Everything is covered with mold, sometimes an inch thick and hanging off the walls and piles of bottles. This is good as it keeps the special air to age the champagne. The trademark red ‘X’ is derived from a local battalion of soldiers who wore it on their shields during some war in the 1800's. The huge, strange tower is from 1890, having survived all the wars since then (Too bad!). Our tour group consisted of us and 5
Aussies, our German girl did a great job. Unfortunately, they had a black ice bucket that Joy has a penchant to collect, adding to the one she conned out of a Office de Tourisme in Bordeaux. Why can’t she collect something small, like stamps?

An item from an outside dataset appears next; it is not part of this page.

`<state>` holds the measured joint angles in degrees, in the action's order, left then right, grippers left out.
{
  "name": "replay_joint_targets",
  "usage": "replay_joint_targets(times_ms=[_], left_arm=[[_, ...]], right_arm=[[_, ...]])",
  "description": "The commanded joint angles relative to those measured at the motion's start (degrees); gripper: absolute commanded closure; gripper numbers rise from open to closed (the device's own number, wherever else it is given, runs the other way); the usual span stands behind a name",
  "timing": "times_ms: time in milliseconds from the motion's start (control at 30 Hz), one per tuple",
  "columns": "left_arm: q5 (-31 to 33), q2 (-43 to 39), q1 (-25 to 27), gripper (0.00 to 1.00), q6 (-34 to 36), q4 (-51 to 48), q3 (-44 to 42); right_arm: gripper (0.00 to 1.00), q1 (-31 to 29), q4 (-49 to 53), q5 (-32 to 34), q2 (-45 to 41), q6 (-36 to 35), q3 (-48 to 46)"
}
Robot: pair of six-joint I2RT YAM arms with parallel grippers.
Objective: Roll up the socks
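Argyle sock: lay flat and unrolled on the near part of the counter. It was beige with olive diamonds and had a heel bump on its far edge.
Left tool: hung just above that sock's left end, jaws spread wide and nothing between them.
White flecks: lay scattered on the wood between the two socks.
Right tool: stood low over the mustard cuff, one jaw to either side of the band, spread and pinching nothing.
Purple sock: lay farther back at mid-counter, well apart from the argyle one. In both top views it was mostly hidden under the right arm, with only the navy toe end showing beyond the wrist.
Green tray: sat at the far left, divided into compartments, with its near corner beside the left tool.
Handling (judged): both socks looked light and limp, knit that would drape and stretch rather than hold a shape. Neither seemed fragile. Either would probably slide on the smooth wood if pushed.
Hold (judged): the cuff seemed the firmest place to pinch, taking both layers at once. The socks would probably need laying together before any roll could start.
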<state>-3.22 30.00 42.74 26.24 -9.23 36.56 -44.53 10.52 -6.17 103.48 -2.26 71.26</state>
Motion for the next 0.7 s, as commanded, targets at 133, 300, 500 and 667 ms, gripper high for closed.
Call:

Falling off the boat into a canal is usually not a problem as it is only 6 feet deep and generally about 30' wide, so if you can swim or dog paddle it isn’t far to the bank, where your boat-mate can stop, turn around, and pick you up. Providing she knows how to run the boat. Falling into a lock is another story, however. The water in the locks go up and down about 12' , so if you are going to fall into one, do it when the water is going down and not crashing into the lock in a huge rooster-tail waterfall filling up the basin. By this time I had gone thru hundreds of locks, Joy and I had perfected mooring in a lock as I would steer into the side, bump into the side where Joy would jump off the bow, tie that line while I would shut the engine down, run around and jump off with the aft line and tie around the bollard. Well, I miscalculated the gap and when I jumped off, I pushed the boat away from the quay and dropped into the water. I instantly remembered we had been flushing our toilet into the canal for several days and kept my mouth shut. The canal keeper stopped the water, jumped on our boat, threw me the life preserver hanging on the aft end of the boat, and pulled my out of the water. Checking me over and realizing only my pride was damaged we continued thru the lock where we tied up and took a long hot shower, followed my a good shot of cognac we fortunately had left from our trip to cognac.